> _EXERCISE GOAL_: Find the line with "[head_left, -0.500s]" in the entries below, then reproduce it and every line after it down to and including the line with "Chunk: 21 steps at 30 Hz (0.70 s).", exactly.
─── DATA SUPPLIED
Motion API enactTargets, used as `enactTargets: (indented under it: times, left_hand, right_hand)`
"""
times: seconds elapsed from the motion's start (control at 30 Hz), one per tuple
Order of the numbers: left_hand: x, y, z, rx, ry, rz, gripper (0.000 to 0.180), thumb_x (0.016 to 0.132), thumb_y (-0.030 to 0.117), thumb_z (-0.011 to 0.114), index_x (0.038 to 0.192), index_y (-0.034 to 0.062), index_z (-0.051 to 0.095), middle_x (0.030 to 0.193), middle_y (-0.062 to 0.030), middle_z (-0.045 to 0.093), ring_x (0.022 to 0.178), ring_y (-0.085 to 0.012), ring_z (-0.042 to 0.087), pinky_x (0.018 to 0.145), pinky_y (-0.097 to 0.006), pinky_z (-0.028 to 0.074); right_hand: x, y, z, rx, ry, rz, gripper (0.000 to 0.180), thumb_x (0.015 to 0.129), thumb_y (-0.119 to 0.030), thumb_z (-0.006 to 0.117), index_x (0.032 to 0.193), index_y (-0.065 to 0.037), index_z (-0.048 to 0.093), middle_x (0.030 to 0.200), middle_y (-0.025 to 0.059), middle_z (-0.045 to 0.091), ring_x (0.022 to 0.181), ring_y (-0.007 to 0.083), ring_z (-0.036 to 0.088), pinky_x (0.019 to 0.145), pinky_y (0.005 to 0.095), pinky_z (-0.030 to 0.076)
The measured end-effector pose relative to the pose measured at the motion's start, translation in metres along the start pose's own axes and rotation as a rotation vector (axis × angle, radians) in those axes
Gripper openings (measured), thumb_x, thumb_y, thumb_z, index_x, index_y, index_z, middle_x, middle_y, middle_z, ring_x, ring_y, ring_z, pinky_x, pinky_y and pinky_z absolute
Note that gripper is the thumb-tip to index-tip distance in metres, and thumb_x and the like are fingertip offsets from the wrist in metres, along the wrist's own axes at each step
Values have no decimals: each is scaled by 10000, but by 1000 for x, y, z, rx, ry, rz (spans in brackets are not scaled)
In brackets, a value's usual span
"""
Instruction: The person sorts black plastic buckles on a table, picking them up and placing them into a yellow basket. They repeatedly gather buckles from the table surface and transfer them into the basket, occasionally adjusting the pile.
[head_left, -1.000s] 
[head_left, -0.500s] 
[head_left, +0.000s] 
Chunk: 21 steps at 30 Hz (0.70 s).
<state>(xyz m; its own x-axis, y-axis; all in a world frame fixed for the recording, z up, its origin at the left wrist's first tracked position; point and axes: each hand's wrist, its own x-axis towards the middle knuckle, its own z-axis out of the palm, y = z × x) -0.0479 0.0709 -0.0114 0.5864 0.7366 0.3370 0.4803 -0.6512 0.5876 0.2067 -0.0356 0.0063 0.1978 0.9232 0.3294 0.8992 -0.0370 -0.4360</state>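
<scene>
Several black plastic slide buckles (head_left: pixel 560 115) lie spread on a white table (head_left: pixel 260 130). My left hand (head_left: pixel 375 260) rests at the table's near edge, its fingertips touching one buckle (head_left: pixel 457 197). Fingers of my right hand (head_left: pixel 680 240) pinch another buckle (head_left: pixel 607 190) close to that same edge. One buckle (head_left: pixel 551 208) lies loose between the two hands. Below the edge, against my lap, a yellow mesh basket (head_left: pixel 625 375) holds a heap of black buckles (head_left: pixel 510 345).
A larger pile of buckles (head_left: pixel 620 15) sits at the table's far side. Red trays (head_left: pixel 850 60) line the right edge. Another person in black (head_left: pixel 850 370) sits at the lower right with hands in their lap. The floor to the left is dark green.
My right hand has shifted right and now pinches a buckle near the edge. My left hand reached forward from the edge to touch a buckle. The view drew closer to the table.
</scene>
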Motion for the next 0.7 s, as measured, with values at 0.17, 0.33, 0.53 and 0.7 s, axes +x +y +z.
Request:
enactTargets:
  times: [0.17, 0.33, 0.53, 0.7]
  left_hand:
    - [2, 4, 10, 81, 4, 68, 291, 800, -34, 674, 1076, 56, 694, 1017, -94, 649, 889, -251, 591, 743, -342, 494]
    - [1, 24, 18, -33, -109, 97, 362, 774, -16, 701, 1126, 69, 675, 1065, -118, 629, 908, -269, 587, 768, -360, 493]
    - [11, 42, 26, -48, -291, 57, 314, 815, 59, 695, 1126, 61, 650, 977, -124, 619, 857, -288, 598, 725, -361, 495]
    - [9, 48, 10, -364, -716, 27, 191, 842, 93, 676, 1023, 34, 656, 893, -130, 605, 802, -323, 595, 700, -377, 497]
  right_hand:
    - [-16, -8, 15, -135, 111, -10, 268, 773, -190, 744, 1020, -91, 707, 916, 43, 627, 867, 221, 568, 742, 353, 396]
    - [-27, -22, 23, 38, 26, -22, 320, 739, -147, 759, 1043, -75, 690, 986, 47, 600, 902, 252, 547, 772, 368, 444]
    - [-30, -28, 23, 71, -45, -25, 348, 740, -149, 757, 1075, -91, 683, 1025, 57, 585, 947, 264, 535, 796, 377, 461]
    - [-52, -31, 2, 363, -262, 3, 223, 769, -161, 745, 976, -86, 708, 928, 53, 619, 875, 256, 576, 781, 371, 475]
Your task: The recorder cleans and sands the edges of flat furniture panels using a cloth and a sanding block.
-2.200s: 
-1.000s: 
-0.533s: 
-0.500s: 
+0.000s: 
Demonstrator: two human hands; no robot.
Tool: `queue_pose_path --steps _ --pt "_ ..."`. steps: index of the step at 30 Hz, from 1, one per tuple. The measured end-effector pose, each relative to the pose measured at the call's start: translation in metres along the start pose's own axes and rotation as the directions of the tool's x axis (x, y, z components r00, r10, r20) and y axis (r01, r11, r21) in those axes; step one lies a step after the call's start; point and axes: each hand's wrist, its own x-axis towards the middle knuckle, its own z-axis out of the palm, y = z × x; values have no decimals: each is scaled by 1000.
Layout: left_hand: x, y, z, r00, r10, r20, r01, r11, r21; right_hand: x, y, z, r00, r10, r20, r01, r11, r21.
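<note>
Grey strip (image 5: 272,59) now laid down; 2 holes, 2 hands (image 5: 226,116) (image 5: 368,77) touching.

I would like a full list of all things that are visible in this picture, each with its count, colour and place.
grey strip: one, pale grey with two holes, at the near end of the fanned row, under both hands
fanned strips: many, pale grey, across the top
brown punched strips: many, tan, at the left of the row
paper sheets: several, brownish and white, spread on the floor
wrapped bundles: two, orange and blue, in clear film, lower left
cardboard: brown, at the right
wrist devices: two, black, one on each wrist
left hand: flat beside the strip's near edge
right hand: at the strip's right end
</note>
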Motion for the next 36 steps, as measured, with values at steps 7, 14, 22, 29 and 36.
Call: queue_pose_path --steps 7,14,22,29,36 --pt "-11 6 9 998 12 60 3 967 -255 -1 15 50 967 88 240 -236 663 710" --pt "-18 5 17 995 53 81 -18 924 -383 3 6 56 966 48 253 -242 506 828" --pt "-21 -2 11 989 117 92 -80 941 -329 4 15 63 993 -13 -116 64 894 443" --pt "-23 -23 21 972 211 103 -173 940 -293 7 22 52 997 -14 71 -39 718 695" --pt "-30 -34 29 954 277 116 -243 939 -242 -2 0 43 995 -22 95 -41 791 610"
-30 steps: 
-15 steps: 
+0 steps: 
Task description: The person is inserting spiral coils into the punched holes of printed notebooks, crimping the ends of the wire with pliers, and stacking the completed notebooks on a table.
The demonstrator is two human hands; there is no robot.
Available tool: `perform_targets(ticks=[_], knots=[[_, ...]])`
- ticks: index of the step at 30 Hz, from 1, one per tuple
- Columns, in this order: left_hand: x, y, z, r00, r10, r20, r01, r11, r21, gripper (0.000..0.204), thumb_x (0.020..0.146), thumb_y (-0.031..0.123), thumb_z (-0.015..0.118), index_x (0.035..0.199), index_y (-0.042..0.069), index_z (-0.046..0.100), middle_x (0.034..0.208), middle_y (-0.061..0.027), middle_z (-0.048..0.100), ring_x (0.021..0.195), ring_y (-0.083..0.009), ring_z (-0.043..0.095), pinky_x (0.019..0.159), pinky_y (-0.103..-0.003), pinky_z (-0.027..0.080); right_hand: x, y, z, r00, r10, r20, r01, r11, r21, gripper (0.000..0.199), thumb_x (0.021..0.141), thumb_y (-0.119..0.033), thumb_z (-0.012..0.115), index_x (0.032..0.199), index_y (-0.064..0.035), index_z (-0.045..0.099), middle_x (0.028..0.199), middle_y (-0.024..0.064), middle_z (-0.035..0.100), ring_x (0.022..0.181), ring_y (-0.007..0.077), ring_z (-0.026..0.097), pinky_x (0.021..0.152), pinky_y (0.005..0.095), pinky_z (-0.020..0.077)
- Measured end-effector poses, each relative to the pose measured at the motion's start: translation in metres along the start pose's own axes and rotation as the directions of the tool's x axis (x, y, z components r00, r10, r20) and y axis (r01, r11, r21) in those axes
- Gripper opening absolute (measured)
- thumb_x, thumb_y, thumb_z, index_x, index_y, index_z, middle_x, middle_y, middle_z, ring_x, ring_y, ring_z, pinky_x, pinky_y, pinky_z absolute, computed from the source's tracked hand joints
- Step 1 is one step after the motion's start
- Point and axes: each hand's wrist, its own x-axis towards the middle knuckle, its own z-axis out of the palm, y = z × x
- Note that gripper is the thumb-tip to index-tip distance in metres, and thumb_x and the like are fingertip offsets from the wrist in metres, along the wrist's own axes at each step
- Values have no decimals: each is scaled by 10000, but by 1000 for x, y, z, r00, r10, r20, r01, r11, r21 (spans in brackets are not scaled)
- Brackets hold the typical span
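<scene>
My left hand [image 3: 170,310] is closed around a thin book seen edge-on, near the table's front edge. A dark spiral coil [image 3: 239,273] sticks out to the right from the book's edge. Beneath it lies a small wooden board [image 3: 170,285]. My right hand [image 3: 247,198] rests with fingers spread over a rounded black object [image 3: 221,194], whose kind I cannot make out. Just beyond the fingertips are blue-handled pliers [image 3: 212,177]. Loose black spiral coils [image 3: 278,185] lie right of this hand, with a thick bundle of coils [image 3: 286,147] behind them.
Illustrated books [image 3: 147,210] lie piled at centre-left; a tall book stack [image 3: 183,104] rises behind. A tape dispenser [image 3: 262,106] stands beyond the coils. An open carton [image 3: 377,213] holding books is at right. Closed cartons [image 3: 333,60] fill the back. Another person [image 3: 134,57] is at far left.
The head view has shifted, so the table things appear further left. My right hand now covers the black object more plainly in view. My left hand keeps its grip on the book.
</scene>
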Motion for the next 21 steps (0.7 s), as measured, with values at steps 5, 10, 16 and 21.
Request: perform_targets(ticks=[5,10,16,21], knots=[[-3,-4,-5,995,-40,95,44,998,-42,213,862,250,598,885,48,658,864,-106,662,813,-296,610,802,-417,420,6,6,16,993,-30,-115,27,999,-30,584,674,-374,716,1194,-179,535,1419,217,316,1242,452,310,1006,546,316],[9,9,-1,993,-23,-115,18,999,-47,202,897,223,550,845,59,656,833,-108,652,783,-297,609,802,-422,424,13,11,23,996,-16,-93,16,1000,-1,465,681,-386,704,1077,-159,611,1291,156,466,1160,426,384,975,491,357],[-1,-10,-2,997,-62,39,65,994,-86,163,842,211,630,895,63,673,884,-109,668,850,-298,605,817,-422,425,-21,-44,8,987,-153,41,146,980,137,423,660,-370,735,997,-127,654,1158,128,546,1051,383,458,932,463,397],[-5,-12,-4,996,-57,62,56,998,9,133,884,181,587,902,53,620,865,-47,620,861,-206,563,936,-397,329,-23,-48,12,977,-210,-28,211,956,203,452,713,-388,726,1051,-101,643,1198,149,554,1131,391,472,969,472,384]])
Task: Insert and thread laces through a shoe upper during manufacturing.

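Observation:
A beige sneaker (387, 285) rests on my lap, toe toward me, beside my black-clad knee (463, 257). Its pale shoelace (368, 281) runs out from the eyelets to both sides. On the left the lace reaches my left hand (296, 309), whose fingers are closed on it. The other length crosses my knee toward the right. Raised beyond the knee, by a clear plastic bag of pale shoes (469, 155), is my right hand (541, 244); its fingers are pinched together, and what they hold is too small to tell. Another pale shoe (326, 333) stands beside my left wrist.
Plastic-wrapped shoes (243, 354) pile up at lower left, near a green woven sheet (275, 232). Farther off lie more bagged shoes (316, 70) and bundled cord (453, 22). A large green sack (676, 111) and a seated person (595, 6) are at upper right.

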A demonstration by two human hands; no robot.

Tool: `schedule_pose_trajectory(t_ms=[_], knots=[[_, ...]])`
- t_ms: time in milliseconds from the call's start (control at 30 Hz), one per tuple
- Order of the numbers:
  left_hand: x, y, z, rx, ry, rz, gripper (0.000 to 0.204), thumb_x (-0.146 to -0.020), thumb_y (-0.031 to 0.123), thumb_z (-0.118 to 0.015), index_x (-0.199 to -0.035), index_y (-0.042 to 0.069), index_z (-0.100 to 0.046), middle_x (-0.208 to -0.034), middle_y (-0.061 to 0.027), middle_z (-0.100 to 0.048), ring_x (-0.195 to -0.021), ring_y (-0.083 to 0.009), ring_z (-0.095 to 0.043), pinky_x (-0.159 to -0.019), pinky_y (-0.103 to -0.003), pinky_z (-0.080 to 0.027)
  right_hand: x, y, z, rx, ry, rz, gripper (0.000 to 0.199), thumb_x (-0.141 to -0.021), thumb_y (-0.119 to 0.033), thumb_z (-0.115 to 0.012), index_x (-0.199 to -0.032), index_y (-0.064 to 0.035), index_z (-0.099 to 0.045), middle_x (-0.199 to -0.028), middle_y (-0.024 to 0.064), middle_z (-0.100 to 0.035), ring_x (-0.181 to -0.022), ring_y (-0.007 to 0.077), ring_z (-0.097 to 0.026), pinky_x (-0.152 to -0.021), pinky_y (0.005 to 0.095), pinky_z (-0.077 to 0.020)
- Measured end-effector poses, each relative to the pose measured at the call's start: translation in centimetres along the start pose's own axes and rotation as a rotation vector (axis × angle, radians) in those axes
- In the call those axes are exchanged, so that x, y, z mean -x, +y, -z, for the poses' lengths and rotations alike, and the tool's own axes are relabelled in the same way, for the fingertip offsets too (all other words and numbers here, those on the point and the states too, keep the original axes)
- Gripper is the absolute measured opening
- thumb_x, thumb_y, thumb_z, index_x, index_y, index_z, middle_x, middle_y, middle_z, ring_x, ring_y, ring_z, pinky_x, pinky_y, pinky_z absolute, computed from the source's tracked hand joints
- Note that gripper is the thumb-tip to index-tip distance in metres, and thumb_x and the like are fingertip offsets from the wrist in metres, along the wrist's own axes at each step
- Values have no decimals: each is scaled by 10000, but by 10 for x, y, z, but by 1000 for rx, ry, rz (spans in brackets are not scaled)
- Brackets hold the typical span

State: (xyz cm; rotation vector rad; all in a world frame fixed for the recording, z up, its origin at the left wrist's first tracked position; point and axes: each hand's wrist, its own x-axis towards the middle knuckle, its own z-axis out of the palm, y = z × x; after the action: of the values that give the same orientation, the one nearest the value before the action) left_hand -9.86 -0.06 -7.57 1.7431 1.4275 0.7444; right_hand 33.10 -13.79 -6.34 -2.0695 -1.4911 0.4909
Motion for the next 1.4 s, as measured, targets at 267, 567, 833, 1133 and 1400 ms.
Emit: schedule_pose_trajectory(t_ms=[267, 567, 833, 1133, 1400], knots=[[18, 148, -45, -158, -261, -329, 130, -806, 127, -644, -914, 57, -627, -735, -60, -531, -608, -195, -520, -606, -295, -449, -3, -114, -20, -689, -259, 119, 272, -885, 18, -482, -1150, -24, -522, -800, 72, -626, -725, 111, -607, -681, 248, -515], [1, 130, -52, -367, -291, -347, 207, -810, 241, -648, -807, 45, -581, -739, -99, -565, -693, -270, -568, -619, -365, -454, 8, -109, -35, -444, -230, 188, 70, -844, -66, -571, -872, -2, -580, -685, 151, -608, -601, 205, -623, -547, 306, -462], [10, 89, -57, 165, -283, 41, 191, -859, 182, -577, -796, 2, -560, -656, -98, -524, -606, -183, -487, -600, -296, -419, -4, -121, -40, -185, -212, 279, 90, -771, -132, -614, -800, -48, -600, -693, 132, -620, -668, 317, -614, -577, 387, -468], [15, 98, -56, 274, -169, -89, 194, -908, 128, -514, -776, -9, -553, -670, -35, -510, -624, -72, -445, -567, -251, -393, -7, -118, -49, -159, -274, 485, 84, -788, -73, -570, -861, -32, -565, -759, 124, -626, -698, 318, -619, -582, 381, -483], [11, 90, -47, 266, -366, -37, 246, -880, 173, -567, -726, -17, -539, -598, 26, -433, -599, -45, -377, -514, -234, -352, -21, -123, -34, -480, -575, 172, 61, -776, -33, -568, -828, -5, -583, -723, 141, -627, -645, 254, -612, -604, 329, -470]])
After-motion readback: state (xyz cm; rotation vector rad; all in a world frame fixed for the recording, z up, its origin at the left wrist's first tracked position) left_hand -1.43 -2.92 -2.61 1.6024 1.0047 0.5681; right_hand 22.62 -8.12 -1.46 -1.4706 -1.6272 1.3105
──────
> _YOUR RESPONSE_:
[head_left, -0.500s] 
[head_left, +0.000s] 
Chunk: 21 steps at 30 Hz (0.70 s).

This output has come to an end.